Based on the principles and numerical experiments of different methods, it is evident that the classical condensation method is not only the most efficient but also achieves moderate results. Furthermore, both Kadlec's method and the closed-form complete method yield the same equation as the classical condensation method but from different theoretical frameworks. This confirms the validity of the expression of HC obtained using the classical condensation method. Although the SH method for HC demonstrates the best performance in gravity field synthesis and regional geoid determination when the indirect effect is ignored, its implementation involves significant costs, and the improvement compared to the classical condensation method is minimal, e.g. sub-mGal improvement for gravity synthesis and sub-cm for geoid.
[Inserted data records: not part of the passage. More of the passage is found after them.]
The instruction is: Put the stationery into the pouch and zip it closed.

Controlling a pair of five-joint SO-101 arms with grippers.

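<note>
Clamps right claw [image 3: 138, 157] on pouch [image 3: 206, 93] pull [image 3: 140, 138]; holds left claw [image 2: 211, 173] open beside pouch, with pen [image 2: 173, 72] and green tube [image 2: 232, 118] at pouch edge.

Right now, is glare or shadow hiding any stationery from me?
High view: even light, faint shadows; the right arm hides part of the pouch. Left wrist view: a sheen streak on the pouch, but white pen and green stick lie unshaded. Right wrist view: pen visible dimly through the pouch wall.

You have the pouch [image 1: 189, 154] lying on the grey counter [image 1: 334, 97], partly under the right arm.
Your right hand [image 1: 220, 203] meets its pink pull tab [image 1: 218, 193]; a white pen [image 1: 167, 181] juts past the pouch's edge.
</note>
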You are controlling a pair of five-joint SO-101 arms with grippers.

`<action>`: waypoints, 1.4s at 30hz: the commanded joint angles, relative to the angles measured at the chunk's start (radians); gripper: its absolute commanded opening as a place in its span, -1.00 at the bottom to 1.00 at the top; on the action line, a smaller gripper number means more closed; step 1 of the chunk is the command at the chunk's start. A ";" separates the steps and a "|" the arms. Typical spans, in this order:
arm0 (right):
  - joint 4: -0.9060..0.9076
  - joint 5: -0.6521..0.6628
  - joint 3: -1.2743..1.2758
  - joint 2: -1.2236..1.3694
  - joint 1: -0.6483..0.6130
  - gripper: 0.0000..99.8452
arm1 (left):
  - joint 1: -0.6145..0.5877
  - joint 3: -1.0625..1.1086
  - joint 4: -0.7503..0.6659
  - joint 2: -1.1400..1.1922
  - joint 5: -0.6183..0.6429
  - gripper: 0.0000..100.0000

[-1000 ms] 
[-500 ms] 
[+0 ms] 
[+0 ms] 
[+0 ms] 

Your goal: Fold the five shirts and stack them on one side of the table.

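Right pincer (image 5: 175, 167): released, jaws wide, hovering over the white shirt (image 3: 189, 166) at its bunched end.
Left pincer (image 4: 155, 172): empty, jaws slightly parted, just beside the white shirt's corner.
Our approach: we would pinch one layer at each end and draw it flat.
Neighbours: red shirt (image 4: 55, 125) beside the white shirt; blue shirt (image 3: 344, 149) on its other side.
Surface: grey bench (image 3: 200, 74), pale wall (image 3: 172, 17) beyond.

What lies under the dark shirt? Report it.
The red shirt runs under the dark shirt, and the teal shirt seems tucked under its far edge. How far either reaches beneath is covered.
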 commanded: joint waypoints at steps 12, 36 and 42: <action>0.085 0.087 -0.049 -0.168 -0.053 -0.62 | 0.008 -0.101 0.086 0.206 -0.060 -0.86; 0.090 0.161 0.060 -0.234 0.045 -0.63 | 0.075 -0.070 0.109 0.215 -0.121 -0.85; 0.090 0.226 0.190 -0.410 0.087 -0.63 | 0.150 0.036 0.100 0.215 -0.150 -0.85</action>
Considering the indirect effect involved by HC in the restore procedure would slightly improve the results, and the BS method and the closed-form complete method yield the best results using a simple formula. They are much more efficient compared to the SH method. Consequently, the classical condensation method is still sufficient for computing the HC for gravitational attraction in most practical applications. However, it is advisable to consider the SH method when sub-mGal-level accuracy is required for gravity synthesis.